What is expected: Beginning with the first line below, please repeat the material exactly, ending with the line that includes "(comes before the".

Data:
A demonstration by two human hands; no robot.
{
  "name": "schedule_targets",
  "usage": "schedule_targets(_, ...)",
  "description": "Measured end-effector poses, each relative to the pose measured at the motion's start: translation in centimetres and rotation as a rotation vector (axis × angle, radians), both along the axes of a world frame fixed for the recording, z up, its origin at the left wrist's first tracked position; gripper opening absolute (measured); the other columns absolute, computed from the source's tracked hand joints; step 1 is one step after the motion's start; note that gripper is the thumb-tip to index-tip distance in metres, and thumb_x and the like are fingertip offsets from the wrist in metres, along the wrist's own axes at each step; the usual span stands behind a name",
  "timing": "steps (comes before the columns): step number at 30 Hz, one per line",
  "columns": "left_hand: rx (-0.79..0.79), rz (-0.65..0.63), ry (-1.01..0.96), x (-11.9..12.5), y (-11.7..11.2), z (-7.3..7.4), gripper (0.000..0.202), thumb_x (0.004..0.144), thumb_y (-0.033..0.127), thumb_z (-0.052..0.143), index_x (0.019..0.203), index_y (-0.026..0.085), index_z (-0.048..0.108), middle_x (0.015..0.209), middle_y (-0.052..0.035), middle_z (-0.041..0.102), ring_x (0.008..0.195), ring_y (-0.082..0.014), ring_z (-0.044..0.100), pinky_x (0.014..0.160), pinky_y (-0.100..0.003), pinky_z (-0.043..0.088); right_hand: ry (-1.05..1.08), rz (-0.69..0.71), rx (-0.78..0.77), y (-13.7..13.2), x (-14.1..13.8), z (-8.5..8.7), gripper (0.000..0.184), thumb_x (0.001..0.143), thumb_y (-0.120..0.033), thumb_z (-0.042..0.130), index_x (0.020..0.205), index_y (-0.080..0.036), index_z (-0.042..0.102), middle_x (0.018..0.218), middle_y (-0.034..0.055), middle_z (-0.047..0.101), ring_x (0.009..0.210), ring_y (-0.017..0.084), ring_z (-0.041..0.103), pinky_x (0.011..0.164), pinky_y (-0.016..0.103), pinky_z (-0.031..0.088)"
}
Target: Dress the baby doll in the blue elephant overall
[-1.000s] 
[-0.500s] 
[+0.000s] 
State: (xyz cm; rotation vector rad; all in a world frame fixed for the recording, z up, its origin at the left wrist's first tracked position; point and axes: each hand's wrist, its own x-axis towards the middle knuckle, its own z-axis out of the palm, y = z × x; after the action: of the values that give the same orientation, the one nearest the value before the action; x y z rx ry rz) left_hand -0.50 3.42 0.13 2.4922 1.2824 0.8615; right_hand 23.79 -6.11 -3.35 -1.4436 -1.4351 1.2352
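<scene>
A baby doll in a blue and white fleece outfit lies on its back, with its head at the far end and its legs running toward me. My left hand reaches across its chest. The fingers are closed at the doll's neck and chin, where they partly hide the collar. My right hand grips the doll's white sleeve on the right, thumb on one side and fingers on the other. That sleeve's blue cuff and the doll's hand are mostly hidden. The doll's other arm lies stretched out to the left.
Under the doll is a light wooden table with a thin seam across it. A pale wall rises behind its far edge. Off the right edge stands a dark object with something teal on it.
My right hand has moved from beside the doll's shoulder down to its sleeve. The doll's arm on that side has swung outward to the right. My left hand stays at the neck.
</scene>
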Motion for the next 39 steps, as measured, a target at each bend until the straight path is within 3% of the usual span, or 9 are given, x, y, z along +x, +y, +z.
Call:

Exercise output:
A demonstration by two human hands; no robot.
{
  "name": "schedule_targets",
  "usage": "schedule_targets(_, ...)",
  "description": "Measured end-effector poses, each relative to the pose measured at the motion's start: translation in centimetres and rotation as a rotation vector (axis × angle, radians), both along the axes of a world frame fixed for the recording, z up, its origin at the left wrist's first tracked position; gripper opening absolute (measured); the other columns absolute, computed from the source's tracked hand joints; step 1 is one step after the motion's start; note that gripper is the thumb-tip to index-tip distance in metres, and thumb_x and the like are fingertip offsets from the wrist in metres, along the wrist's own axes at each step; the usual span stands behind a name",
  "timing": "steps (comes before the columns): step number at 30 Hz, one per line",

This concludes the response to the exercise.